Если бы они отправились туда, г-жа де Фержоль пошла бы в храм с мыслью, которая упорно вновь и вновь появлялась у нее, а теперь, после непобедимого молчания Ластени, окончательно, как когти хищника, засела в ней.
«Раз она не желает назвать мне виновного, — заключила хозяйка особняка, — значит, не может выйти за него». И тогда ей на ум вновь пришел тот страшный капуцин, мысль о котором леденила ей мозг и чье имя она не смела произнести ни при дочери, ни про себя, когда о нем думала. Ей было страшно назвать не то что его имя — даже буквы, из которых оно складывалось. А уж составить эти буквы и шепотом прочитать их вместе представлялось ей чудовищным святотатством. Чем иным мог быть для нее дурной помысел о духовном лице, монахе, который, живучи под ее кровом, казался ей безупречным! Она трепетала, думая об этом, хотя то, что она думала, было, разумеется, вполне мыслимо с человеческой точки зрения, но она, благочестивая янсенистка, верившая в сверхъестественную благодать таинств, отгоняла от себя возможное, почитая его невозможным в священнике, ежедневно вкушающем кровь и плоть Господню. «О Боже, — восклицала она, молясь, — сделай так, чтобы это оказался не он». Она даже в мыслях именовала монаха только местоимением он. К тому же в какую минуту, спрашивала она, когда пыталась рассеять свои страхи, могло совершиться преступление — преступление не столько против ее дочери, сколько против Господа? Он никогда не оставался наедине ни с одной из двух дам, приютивших его в сорокадневье. Если не считать часов трапезы, он никогда не выходил из своей комнаты, которую превратил в келью. Следовательно, все ее предположения — вздор, безумие! Но мысль, которая осаждала ее и которую она отгоняла как искушение ада, с адским упорством возникала в ней снова и снова, несмотря на явную свою нелепость. Наваждение, галлюцинация, устрашающее видение, в которое она неутомимо вперялась духовным взором, как тот безумец, что не сводил глаз с солнца, пока не выжег их себе лучами всепожирающего светила, но более несчастная, чем он, вскоре ослепший, с двумя кровавыми дырами вместо выжженных глаз, она не ослепла духовно, созерцая страшное внутреннее пламя, которое испепеляло ее, но в которое она постоянно вперялась и которое по-прежнему видела. Кончалось это тем, что она погружалась в молчание, подобное молчанию Ластени. А если ей случалось на минуту отвлечься от этого всепоглощающего наваждения, избавить ее от которого она тщетно молила Бога, перед ней вставала другая, не менее сокрушительная и властная, проблема — мысль об утекающем времени.

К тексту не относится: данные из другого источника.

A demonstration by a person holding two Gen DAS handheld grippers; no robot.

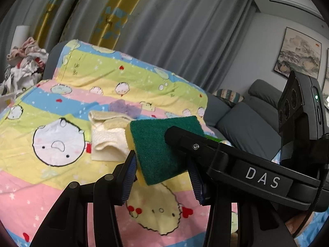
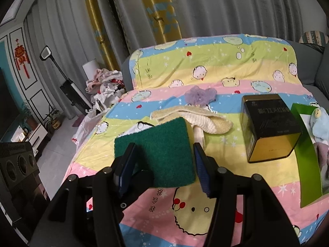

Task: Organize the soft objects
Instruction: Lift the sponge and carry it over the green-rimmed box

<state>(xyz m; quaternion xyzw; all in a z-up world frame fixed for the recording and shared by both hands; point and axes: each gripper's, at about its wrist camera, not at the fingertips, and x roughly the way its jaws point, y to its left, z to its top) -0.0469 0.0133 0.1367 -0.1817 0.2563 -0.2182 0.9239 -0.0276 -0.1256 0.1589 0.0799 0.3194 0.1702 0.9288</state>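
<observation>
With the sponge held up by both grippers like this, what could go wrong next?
1. Both the left gripper and the right gripper clamp the same sponge; pulling apart may tear it or make it slip.
2. If released, it may drop on the towel below.
3. The tin box stands near the right gripper; a sideways swing might knock it.

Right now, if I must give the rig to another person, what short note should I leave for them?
Left gripper: shut on the green and yellow sponge, held above the sheet.
Right gripper: seems shut on the same sponge, one finger across its green face.
On the sheet: cream cloth, purple fluffy piece behind it, black and gold tin to the right.
Done: a light blue plush toy lies in the green box.
Left: place the sponge, then probably the cloth and the purple piece.
</observation>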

В самом деле, оно утекало беспощадно, как всегда утекает время, и вскоре должно было предать огласке позор дам де Фержоль в том городке, где они, окруженные уважением, прожили восемнадцать лет. Роды Ластени приближались. Надо было уехать, скрыться, исчезнуть! В одно прекрасное утро г-жа де Фержоль — сама она ни с кем не общалась — распространила через Агату слух на городском рынке, что она возвращается на родину. Покинуть ненавистный Агате край, одиночку в тюремном подземелье, где она задыхалась, было единственным способом смягчить горе служанки, удрученной непонятным и, может быть, неисцелимым недугом Ластени, которая, по мнению старухи, оставалась во власти беса. Итак, она вновь увидит свой Котантен и его пастбища. Предлогом для отъезда г-жа де Фержоль избрала недомогание дочери. Ей необходимо переменить климат, и мать ее, естественно, отдает предпочтение родному краю, где располагает крупным состоянием. Она привела Агате всевозможные глупые доводы, маскировавшие подлинную нравственную причину отъезда, и Агата, восхищенная возвращением в Нормандию, не задумываясь и не споря, с несказанной радостью встретила решение хозяйки. Она была без ума от мысли, что возвратится в родной край. Но и от Агаты, как от всех на свете, г-жа де Фержоль жаждала скрыть тайну дочери, которая была и ее тайной, поскольку перед судом ее совести беременность Ластени бесчестила мать почти так же, как дочь. С этой точки зрения г-жа де Фержоль без конца обдумывала, как ей скрыть беременность дочери, но о преступном выходе не помышляла. Мысль о нем, то есть об искусственном выкидыше или детоубийстве, которые при наших мерзких нравах сделались такой ужасной повседневностью, что их можно было бы назвать преступлением девятнадцатого века, — мысль о нем даже не возникала в этой сильной, прямой и верующей душе.